The data-driven reporting system proposed in the quality metrics draft guidance will help the FDA better assess risks to prioritize its inspections. The FDA specifies in its draft who will do the reporting, asking for one report for each drug. To deliver, sponsors will need to combine quality data from all contractors in one report.
The draft guidance says, “FDA believes that, as part of its responsibility for oversight and controls over the manufacture of drugs to ensure quality, one establishment will already possess or have access to all of the quality metrics data needed to submit such reports, for example, through contract, this establishment should combine the data so that a single report is submitted for each FDF and each API.”1
Manufacturers who already have more sophisticated quality metrics in place are setting examples for how the rest of the industry can comply.
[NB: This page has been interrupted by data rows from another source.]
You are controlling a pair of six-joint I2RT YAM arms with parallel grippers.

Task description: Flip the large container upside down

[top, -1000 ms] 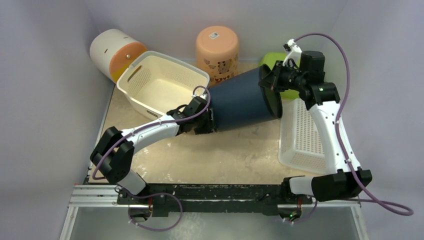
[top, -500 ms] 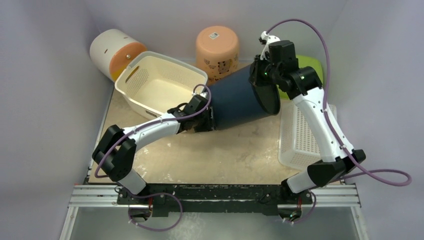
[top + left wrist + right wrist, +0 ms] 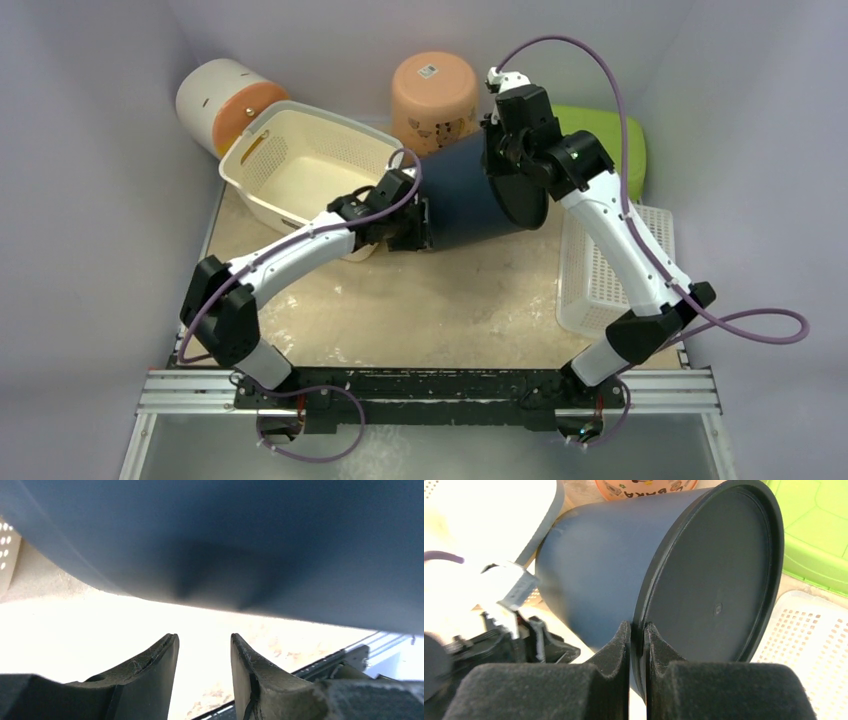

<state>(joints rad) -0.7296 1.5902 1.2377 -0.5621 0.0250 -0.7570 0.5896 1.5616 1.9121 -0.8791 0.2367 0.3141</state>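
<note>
Pinching large container (image 3: 594,565) rim: right gripper (image 3: 637,625) | left gripper (image 3: 203,638) part-open beside it

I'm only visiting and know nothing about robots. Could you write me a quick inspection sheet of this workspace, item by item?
Surface: beige mottled table.
Job's things: large dark blue container lying on its side, not yet upside down.
Clutter: cream basket, white-and-orange drum, peach tub, green bin, white perforated basket.
Pincers: right pincer shut on the container's wide rim; left pincer open by its narrow end, nothing between its fingers.
Cables: purple cable arcs above the right arm, another follows the left arm; no snag seen.
Surroundings: plain pale walls; metal rail at the near edge.
</note>
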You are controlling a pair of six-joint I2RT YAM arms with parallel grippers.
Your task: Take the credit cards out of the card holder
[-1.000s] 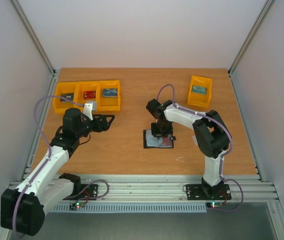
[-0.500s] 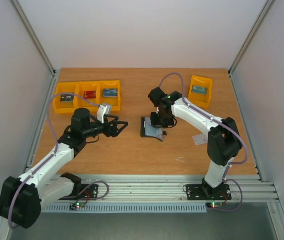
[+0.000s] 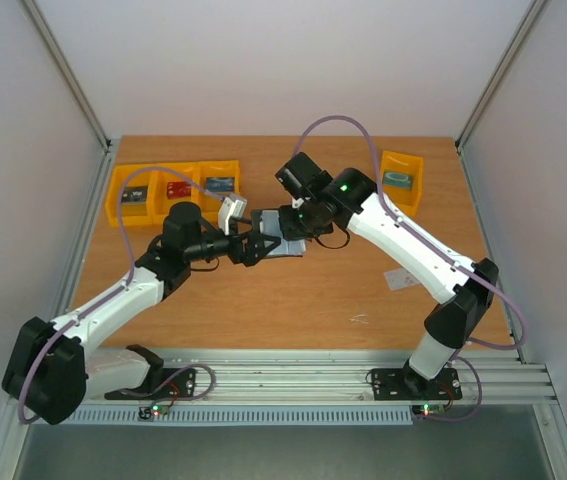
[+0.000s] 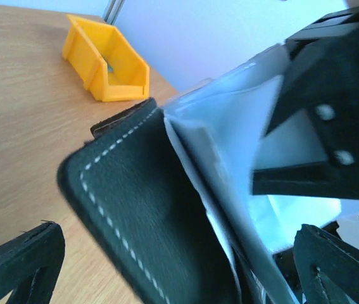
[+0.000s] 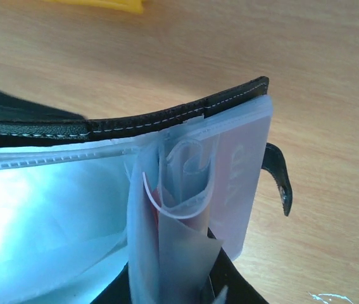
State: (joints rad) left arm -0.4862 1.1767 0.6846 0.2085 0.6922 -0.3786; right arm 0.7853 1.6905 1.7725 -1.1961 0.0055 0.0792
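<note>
Counts first.
- Two white-and-black robot arms, left arm [image 3: 113, 300] and right arm [image 3: 413, 250], both reaching in to meet over the middle of the brown wooden worktop [image 3: 293, 310].
- One black stitched bi-fold card holder with clear plastic sleeves [image 3: 285, 246]. It is held up off the worktop between the two arms, open, with the sleeves fanned out.
- Four yellow plastic bins: three joined in a row at the far left [image 3: 176, 188] and one alone at the far right [image 3: 400, 182]. Each holds one small flat item, too small to identify.
- One small pale slip [image 3: 400, 278] lies flat on the worktop beside the right arm. I cannot tell what it is.

Jaws.
- The right jaws are clenched on the card holder's sleeve side and carry it.
- The left jaws are spread wide. The left wrist view shows one tip low in each corner, with the holder's black outer flap between them and touching neither.

Cards.
- One whitish plastic card with faint reddish marks [image 5: 236, 168] sits inside the end sleeve, just inside the stitched edge.
- A thin red sliver [image 5: 156, 192] shows deeper between the curled sleeves. It may be a second card, but most of it is hidden.
- The small black tab [image 5: 279, 177] hangs off the holder's side.

Hard to see.
- Glare washes out the sleeves on the left of the right wrist view.
- The left wrist view is blurred close up.
- From above, the arms cover most of the holder.
</note>
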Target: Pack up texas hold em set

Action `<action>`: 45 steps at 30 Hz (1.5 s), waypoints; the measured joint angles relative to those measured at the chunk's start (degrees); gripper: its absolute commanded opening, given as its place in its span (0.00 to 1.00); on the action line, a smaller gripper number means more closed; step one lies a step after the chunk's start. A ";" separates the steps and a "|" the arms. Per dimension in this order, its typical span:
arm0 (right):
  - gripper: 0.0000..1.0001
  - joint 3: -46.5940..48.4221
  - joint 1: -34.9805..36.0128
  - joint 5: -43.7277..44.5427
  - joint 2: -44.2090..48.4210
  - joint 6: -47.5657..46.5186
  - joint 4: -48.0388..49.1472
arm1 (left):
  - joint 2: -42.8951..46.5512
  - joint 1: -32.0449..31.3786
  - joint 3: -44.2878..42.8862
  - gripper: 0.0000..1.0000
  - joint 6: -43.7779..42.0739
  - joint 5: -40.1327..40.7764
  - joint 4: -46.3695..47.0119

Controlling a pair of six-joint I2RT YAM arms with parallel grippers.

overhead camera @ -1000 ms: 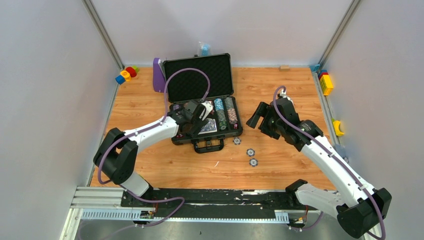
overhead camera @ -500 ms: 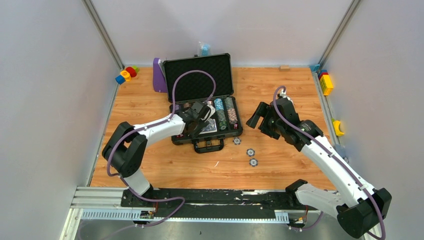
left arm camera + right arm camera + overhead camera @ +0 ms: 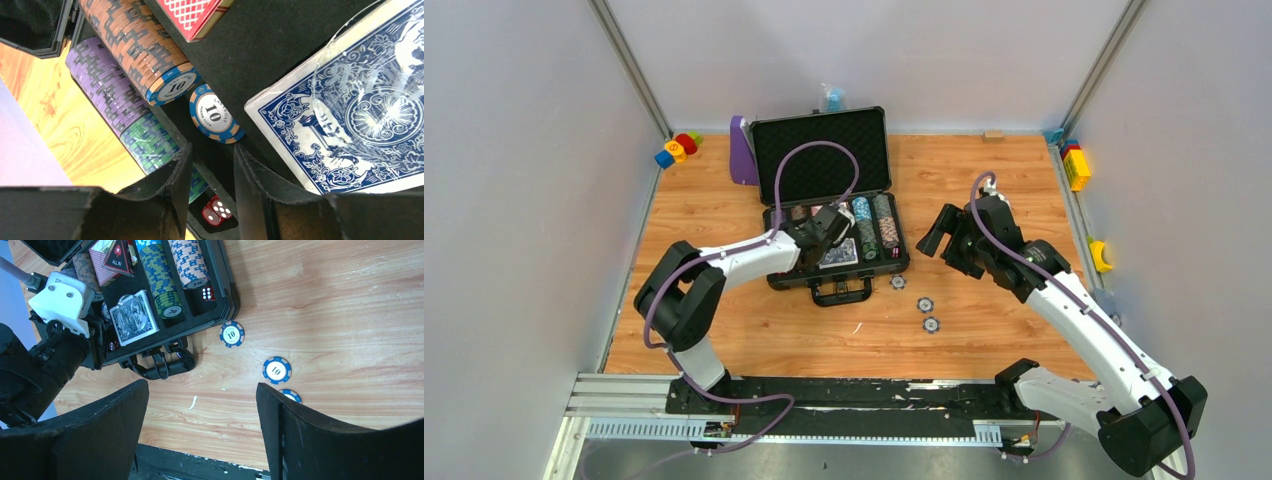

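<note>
Case (image 3: 819, 160): open on bench (image 3: 984, 190), lid upright.
Inside case: chip rows (image 3: 135, 45), blue deck (image 3: 350, 115), red deck (image 3: 192, 15), dice (image 3: 216, 210), and one loose chip (image 3: 216, 120) flat on the foam beside the blue deck.
Left pincer (image 3: 212, 150): over case's near-left part, fingers narrowly parted, pinching nothing.
Right pincer (image 3: 201, 385): right of case, spread wide, empty.
Three chips (image 3: 924, 304): on bench off case's near-right corner.

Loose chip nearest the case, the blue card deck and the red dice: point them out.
loose chip nearest the case (image 3: 232, 334): right wrist view, its white centre.
blue card deck (image 3: 287, 117): left wrist view, patterned top face.
red dice (image 3: 212, 216): left wrist view, left die's top face.
</note>
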State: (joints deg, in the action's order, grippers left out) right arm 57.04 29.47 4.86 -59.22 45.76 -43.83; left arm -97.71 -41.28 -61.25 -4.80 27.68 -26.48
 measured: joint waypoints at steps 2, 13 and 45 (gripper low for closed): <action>0.80 0.00 0.00 0.00 0.00 0.00 0.00 | 0.57 -0.33 1.11 0.42 0.44 1.05 1.53; 0.80 0.00 0.00 0.02 0.48 -0.02 0.00 | 2.43 -0.37 3.89 0.58 1.27 0.46 5.38; 0.80 0.70 0.00 -0.44 2.19 -0.04 -0.24 | -5.70 1.18 -7.78 0.51 -21.68 -6.58 -7.45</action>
State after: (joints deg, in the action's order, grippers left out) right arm 57.74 29.47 4.43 -57.04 45.71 -44.07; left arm -103.42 -40.10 -69.04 -26.48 21.10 -33.93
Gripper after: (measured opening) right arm 0.798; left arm 0.540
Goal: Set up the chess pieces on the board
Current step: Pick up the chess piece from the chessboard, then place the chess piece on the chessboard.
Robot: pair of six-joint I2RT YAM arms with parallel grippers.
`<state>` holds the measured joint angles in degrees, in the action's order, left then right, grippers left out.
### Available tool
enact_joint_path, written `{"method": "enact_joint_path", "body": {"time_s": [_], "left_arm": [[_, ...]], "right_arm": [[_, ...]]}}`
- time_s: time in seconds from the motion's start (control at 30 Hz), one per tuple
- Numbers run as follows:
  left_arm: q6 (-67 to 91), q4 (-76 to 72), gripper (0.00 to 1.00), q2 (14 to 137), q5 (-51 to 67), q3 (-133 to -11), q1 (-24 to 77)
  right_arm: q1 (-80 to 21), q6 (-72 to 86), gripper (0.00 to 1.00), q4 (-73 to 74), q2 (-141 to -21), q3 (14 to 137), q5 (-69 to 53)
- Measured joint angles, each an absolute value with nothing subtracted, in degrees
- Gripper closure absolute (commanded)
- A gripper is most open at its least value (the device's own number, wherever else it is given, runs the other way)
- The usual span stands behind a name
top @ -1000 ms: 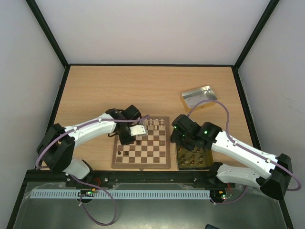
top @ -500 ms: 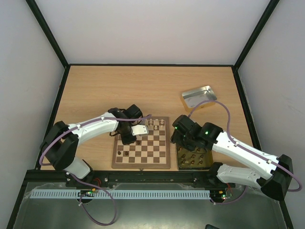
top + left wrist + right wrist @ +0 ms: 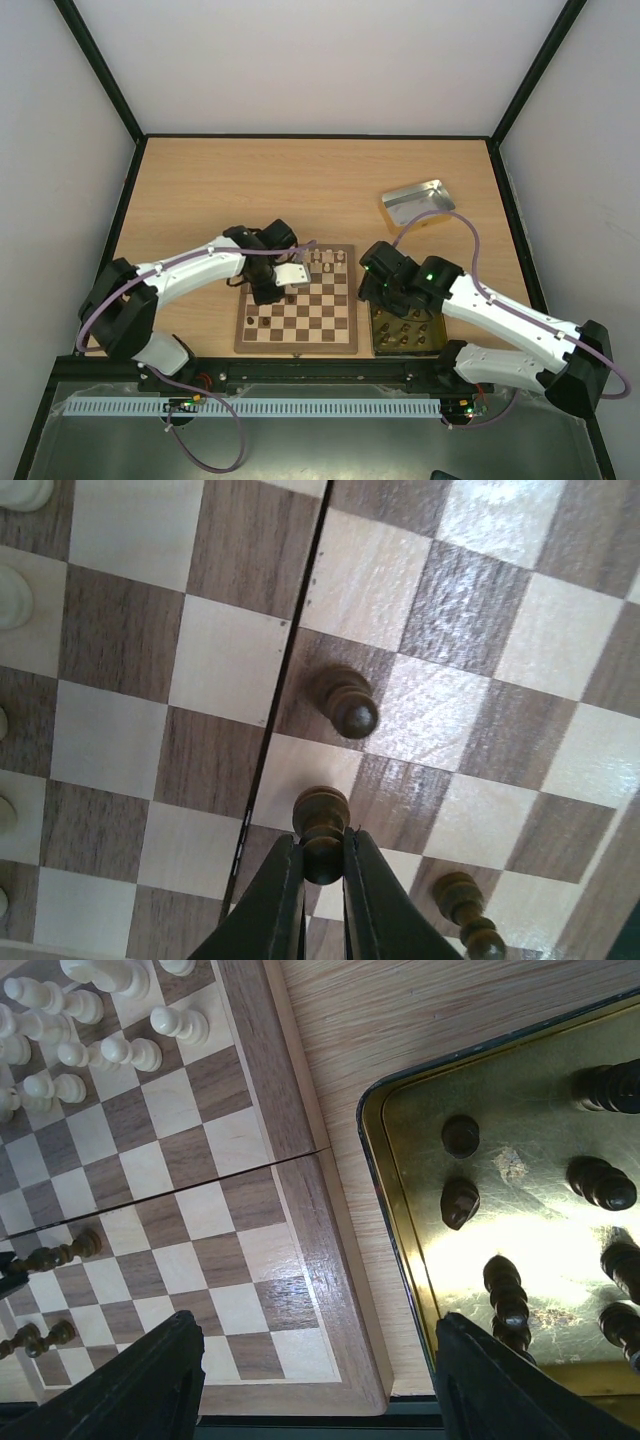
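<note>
Hazards attending the grasp on a dark pawn (image 3: 321,815). The left gripper (image 3: 322,858) is shown with its jaws closed on the upper part of this pawn, whose base is seen over a cream square of the board (image 3: 110,735), just beside the fold seam. Whether the base touches the wood cannot be told. The hold is taken at the very tips of the fingers (image 3: 277,900) on a small, rounded, turned shape, so a slip or twist of the piece within the grip is judged possible if it is carried quickly or pressed down off-square. A second dark pawn (image 3: 347,702) stands on the adjoining dark square and a third dark pawn (image 3: 466,912) stands near the other finger. Either could be toppled if the fingers are swept sideways at low height or spread wide on release. A piece set down across the seam might be left tilted. Pale pieces (image 3: 14,590) are ranked near one edge of the board, well apart from the held pawn. The right gripper (image 3: 318,1332) is seen wide apart and empty, poised over the board's border and the strip of table (image 3: 400,1020) beside the gold tin (image 3: 520,1080), in which dark pieces (image 3: 459,1203) lie unplaced. With both arms crowded at the board, contact between them is judged a risk if the right one is brought across during placement.
</note>
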<state>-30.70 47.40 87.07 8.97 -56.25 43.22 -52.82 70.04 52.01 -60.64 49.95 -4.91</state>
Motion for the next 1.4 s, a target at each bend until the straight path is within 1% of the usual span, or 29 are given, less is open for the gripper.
{"method": "enact_joint_path", "body": {"time_s": [0.4,0.7,1.4], "left_arm": [[-29.28,48.93,0.98,80.49,8.93,-52.86,50.5],[-28.58,49.25,0.98,78.91,8.32,-49.98,51.11],[-26.59,48.93,0.94,78.81,8.4,-49.43,52.84]], "right_arm": [[-52.82,69.82,0.37,51.22,-62.06,49.67,-4.99],[-52.82,69.65,0.37,50.57,-63.07,49.65,-5.19],[-52.82,69.43,0.37,49.91,-63.81,49.65,-5.23]]}}
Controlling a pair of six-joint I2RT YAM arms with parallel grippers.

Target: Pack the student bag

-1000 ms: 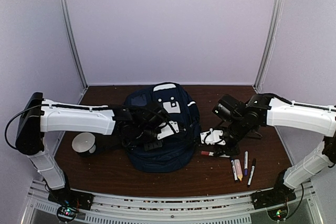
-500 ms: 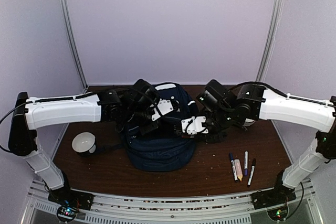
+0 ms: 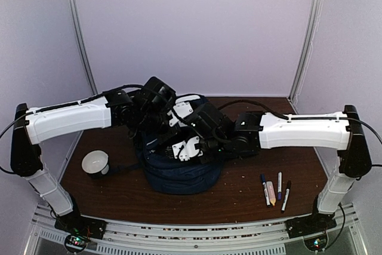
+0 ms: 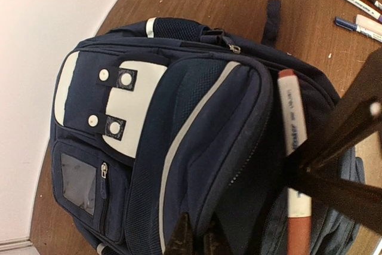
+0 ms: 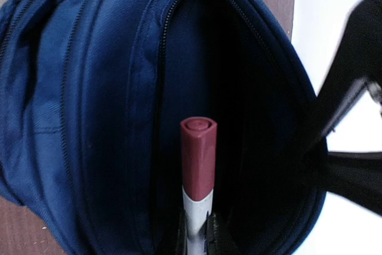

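Student bag (image 5: 89, 88) opening just below right fingers (image 5: 216, 240) with red-capped marker (image 5: 198, 159)

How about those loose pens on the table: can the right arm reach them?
Probably, but not yet: nothing blocks the loose pens, though its jaws are shut on a red-capped white marker at the open navy fabric backpack.

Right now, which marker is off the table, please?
The red-capped marker, gripped by the right claw over the student bag; the other markers lie on the table.

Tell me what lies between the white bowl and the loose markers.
The student bag lies between the white bowl and the loose markers; the top view shows it.
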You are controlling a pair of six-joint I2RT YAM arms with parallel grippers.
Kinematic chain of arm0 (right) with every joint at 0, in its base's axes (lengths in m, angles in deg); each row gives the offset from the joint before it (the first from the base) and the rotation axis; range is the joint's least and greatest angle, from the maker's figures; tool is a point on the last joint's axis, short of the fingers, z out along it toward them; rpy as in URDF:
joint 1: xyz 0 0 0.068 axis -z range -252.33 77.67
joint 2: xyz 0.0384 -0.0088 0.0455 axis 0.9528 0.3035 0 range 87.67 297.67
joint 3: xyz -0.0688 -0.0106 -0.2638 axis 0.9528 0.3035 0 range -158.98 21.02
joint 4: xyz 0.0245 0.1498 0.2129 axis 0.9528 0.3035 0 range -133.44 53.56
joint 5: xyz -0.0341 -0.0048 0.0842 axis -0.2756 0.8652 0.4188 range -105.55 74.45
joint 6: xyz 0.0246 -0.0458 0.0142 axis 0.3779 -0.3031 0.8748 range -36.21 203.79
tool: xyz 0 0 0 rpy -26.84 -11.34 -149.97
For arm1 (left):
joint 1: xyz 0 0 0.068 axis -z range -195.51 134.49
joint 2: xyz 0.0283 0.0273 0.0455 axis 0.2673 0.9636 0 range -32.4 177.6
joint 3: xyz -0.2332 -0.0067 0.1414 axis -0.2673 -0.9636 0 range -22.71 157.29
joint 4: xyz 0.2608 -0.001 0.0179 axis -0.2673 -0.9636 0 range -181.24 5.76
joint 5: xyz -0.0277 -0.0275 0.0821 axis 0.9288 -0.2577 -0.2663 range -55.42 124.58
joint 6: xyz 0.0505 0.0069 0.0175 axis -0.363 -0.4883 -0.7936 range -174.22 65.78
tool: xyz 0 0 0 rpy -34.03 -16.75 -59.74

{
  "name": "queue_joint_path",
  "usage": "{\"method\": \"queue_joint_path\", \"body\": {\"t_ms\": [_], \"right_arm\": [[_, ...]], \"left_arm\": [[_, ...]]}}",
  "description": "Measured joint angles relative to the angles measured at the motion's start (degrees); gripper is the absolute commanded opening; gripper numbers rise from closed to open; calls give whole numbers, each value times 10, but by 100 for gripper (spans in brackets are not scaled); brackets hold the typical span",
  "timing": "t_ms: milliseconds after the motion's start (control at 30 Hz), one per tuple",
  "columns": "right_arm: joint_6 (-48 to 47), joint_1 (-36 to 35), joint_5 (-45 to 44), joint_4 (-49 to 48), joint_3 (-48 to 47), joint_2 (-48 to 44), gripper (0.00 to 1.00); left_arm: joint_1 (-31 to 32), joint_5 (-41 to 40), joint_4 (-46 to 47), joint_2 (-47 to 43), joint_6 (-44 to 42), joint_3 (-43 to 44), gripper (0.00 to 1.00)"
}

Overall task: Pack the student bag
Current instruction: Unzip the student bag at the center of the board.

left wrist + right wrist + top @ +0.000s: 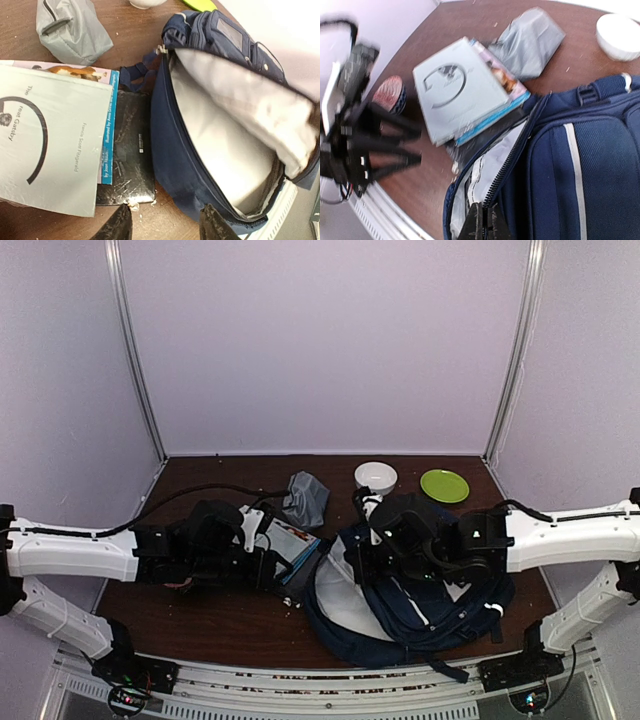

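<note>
The student bag [420,612], a navy backpack with white stripe trim, lies at the centre right of the table with its main compartment unzipped and the pale lining showing [225,125]. My right gripper [484,222] is shut on the bag's upper zipper edge [520,165] and holds the flap up. My left gripper [165,227] is open and empty, just above the table between the bag's lower rim [180,160] and a stack of books. The stack holds a grey book [50,140], a blue-spined book [107,145] and a black notebook [127,150].
A grey fabric pouch [308,498] lies behind the books. A white bowl [375,477] and a green plate [444,485] stand at the back right. The left arm [360,135] shows blurred at the left of the right wrist view. Purple walls enclose the table.
</note>
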Motion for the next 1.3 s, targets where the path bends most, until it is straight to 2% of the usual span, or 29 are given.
{"method": "queue_joint_path", "body": {"t_ms": [67,233,267,400,500,733,1033,1100,1233,1300], "right_arm": [[-5,12,-20,6,-24,12,9],[-25,33,-29,30,-63,37,48],[-31,36,-26,32,-63,37,52],[-43,34,5,39,-48,22,57],[-58,16,36,56,-33,10,56],[-82,-76,66,101,-25,40,51],[-75,-73,59,117,3,101,43],[-73,-73,57,116,3,112,34],[-71,-71,53,116,3,115,2],[-66,-71,45,117,3,115,0]], "left_arm": [[5,-5,3,4,9,-1,80],[7,-11,32,38,25,3,80],[7,-13,34,45,27,4,80],[7,-24,35,52,29,5,80],[7,-34,33,43,31,4,79],[7,-50,34,-11,46,-39,78],[17,-57,28,-16,55,-53,78],[19,-57,27,-16,55,-53,78],[20,-57,26,-16,55,-53,78],[20,-57,26,-13,55,-53,77]]}}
In their sponsor/contractor relationships they’re already sharing responsibility for quality, so we can learn from their best practices.
The Mission for Mars: Sponsors’ story
As the “reporting establishment” tasked with delivering metrics to comply with FDA’s quality reporting requests, sponsors need to incorporate quality data from disparate systems, including from contractors who could be located around the globe. They’re likely already gathering data from their own internal initiatives, such as continuous process verification (CPV), but adding data from CMOs—each with their own systems and sources—can be a numbers nightmare.
So how do parties enable practical quality metrics data sharing? Exemplary sponsors have learned from establishing contractor agreements over time that details must be spelled out from the start or added as addenda to contracts later. They can’t just assume data sharing will happen without plans in place that assign roles and tasks, similar to the way they manage most internal projects by delineating responsibilities between manufacturing, quality and development departments, for example.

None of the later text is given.